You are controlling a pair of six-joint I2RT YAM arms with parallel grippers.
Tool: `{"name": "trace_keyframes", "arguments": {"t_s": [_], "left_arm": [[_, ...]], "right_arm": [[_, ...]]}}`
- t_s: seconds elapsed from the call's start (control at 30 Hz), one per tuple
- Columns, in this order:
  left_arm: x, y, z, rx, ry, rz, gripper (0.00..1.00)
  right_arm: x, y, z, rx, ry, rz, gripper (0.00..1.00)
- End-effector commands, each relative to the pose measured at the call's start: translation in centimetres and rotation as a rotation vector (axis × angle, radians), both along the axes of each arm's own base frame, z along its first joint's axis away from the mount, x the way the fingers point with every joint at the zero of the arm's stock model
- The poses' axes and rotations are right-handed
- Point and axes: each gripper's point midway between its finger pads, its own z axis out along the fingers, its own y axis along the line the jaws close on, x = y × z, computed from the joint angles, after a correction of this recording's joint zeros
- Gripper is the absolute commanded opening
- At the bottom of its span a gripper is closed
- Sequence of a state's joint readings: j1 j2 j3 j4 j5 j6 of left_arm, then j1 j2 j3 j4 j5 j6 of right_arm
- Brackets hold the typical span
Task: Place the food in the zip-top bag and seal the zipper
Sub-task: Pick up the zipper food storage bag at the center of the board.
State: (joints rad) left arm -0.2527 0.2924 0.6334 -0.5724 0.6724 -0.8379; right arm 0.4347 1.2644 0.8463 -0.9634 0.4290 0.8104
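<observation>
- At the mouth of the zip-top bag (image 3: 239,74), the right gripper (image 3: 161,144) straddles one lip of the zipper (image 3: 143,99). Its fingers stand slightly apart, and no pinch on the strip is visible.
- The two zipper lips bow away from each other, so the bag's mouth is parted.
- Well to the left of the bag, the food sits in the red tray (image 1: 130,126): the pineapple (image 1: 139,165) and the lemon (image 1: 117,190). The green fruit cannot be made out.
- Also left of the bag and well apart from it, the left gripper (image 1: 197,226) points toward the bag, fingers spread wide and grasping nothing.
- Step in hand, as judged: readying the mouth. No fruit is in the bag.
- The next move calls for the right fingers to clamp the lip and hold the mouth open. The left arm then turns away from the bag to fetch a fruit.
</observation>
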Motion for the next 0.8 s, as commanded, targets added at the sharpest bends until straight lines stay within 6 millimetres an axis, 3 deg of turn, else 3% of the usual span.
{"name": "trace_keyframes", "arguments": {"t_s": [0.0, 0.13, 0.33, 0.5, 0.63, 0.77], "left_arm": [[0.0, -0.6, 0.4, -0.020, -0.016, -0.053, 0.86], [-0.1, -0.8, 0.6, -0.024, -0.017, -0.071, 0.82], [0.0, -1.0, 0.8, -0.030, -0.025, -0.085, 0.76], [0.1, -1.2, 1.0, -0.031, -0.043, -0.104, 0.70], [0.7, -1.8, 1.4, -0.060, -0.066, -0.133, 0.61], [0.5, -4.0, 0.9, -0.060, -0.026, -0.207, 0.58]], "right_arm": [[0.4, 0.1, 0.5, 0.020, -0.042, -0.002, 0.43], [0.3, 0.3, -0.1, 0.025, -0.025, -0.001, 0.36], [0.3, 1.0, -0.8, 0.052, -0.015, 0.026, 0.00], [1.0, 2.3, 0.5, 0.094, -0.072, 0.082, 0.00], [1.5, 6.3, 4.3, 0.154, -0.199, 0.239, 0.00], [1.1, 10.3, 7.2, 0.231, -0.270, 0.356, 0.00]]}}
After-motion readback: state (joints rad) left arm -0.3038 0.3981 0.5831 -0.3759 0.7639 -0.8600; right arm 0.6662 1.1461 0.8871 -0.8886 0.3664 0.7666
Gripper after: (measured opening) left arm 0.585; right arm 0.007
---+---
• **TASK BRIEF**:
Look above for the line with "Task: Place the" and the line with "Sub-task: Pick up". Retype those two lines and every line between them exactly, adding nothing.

• **REPLY**:
Task: Place the food in the zip-top bag and seal the zipper
Sub-task: Pick up the zipper food storage bag at the center of the board.

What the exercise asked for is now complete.